MIKE WHEELER was at a song recital
by Richard Roddis and Philip Robinson
Tenor Richard Roddis teamed up with pianist Philip Robinson for his latest song recital (The VoiceBox, Derby, UK, 12 September 2009). In an expertly structured programme, Part 1 explored aspects of night as explored by leading figures in the nineteenth-century German lied tradition. Following a poised account of Mozart's Abendempfindung, we were drawn effortlessly into the meditations of Schubert's Wanderer's Nachtlied and, later, Schumann's Mondnacht. There was plenty of dynamism in Schubert's Auf der Bruck, and the climaxes of Othmar Schoeck's Die Sternseherin had real power. Brahms' Vergebliches Ständchen is a gift to a singer with Richard Roddis' talent for characterisation, as is Schubert's Erlkönig, here given a genuinely scary performance, after which the quiet exaltation of Strauss' Morgen was a magically effective end to the first half.

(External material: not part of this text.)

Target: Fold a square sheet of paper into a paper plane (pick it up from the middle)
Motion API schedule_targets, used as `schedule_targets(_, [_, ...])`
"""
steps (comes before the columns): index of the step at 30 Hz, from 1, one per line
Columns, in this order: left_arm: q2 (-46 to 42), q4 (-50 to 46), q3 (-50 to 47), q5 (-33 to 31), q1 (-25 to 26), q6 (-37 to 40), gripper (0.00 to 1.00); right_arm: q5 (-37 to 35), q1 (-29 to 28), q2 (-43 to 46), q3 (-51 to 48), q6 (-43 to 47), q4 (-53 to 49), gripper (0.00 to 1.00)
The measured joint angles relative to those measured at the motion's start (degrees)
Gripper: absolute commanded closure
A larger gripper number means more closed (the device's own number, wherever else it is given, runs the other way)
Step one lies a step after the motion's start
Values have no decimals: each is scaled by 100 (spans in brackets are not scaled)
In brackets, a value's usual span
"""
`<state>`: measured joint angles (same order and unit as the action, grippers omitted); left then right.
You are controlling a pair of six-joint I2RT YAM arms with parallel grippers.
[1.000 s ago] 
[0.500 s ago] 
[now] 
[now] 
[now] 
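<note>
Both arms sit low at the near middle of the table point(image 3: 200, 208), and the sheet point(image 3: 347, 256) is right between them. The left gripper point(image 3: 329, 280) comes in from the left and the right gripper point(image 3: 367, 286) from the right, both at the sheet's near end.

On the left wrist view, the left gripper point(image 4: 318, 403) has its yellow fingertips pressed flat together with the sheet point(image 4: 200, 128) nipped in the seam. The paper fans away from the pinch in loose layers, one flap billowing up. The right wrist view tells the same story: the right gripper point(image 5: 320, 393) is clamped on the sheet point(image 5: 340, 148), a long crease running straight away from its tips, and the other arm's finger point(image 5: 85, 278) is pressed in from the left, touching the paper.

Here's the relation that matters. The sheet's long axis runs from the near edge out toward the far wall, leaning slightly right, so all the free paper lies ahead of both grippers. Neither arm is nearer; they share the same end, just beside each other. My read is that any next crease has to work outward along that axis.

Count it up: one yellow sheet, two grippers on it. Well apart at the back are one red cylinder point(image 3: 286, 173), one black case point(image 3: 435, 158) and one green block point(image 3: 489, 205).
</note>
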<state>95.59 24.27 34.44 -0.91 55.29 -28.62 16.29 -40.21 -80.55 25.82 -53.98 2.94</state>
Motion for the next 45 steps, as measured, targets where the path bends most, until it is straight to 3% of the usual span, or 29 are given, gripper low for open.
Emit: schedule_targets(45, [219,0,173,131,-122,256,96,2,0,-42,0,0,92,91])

Part 2 began with a group of A E Housman settings -- and not all the usual suspects either. Ivor Gurney and George Butterworth were certainly there, including a brisk, jaunty reading of Gurney's Ludlow Fair, vivid characterisation, again, in Butterworth's Is my Team Ploughing, and a nice defiant touch to the bravado of Think No more, Lad. But also included was Ian Venables' Because I Liked you Better, in which the stiff-upper-lip anguish was nicely shaded in, and The Cherry hung with Snow by Colin Ross, about whom Richard Roddis admitted defeat in his search for any information at all. This was perhaps the least successful song in the group, Ross apparently determined to build a grand climax in the middle verse that wasn't really warranted by the text.
In the final group there was plenty of good humour for Tobias Hume's celebration of Tobacco and Peter Warlock's of Good Ale, and for the laid-back, sly wit of Madeleine Dring's It was a Lover and His Lass, and singer and pianist had great fun with Britten's folk-song arrangement The Crocodile.
Philip Robinson was a aptly responsive pianist. Occasionally the piano threatened to overwhelm the voice, particularly in Auf der Bruck, but generally the balance was well handled.